● **YOUR OBJECTIVE**: Find the line that contains "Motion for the" in the entries below. Output it and each later line exactly, and nothing else.

-.-.-

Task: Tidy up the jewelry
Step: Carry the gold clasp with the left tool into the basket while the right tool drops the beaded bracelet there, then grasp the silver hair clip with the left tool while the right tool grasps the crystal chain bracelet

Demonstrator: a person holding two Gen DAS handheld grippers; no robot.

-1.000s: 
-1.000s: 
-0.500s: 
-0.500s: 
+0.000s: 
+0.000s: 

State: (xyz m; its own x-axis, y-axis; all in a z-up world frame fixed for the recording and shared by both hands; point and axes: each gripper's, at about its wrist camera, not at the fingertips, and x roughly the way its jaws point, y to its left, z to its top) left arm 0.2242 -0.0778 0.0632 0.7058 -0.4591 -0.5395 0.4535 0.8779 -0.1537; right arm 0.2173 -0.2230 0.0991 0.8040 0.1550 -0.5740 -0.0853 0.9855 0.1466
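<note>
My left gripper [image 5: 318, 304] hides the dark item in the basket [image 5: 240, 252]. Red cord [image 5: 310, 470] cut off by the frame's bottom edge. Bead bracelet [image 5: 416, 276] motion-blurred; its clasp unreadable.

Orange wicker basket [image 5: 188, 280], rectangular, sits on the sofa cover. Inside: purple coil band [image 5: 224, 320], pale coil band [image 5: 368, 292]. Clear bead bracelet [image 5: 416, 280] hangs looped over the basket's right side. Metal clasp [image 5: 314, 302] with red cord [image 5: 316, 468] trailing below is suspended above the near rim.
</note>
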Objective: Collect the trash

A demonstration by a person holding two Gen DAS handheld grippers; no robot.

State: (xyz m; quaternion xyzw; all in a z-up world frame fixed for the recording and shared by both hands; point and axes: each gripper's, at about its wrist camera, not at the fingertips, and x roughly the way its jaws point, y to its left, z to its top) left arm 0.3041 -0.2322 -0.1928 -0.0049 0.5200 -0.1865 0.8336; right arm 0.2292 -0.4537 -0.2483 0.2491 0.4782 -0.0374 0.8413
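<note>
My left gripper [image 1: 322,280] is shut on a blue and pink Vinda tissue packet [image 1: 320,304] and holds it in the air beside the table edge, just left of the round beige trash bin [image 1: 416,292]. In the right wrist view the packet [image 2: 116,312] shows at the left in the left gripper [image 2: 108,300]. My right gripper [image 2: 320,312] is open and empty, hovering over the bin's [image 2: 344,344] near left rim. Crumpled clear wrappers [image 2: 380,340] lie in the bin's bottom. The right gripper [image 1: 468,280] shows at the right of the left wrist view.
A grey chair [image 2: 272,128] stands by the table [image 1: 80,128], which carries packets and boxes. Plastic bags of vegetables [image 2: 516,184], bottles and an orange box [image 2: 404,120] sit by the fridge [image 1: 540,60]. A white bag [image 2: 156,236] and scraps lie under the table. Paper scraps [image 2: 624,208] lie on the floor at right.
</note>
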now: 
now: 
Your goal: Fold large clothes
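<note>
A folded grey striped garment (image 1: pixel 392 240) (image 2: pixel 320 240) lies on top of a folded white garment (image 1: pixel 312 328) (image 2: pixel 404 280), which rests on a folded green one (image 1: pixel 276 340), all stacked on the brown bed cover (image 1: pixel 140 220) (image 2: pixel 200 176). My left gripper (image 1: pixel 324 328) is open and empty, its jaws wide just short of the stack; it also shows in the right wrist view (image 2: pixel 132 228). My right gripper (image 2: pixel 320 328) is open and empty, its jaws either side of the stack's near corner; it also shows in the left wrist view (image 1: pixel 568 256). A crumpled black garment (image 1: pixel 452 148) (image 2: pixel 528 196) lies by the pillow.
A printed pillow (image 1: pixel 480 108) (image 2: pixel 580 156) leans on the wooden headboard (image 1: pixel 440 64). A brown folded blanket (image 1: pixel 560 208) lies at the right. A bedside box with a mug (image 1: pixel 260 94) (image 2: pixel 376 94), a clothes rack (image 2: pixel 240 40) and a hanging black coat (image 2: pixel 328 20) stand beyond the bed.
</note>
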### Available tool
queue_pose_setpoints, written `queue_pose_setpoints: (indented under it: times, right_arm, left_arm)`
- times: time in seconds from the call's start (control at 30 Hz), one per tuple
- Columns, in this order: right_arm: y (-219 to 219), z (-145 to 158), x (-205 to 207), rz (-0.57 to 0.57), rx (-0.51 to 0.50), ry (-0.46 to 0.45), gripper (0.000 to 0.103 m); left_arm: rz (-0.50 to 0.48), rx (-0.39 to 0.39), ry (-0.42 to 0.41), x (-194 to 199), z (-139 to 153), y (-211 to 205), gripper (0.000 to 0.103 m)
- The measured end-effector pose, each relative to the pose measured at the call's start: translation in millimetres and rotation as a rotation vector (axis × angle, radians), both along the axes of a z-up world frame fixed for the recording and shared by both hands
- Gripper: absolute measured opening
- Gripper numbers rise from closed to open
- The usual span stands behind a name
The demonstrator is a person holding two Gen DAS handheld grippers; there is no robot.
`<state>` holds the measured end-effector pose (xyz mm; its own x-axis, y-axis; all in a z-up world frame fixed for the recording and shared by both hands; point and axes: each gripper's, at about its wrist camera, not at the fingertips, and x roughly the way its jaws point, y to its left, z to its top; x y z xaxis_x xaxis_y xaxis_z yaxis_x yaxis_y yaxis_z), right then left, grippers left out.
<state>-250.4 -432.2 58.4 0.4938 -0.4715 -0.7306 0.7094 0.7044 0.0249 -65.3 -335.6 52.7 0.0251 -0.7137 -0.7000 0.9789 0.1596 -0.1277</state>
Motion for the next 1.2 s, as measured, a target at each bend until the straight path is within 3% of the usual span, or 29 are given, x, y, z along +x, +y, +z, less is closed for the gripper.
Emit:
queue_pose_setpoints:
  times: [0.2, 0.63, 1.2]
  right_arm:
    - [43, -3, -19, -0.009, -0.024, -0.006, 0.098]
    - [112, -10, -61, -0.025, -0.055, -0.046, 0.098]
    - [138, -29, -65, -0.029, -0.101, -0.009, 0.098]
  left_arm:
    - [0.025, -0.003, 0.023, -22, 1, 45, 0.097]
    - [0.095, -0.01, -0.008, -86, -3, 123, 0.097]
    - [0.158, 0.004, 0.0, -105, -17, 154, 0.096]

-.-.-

● **ANSWER FOR THE TASK**:
Motion for the next 1.2 s, as measured, a target at each bend until the straight path is within 3% of the usual span, or 29 are given, x, y, z along +x, +y, +z, less is closed for the gripper.
Emit:
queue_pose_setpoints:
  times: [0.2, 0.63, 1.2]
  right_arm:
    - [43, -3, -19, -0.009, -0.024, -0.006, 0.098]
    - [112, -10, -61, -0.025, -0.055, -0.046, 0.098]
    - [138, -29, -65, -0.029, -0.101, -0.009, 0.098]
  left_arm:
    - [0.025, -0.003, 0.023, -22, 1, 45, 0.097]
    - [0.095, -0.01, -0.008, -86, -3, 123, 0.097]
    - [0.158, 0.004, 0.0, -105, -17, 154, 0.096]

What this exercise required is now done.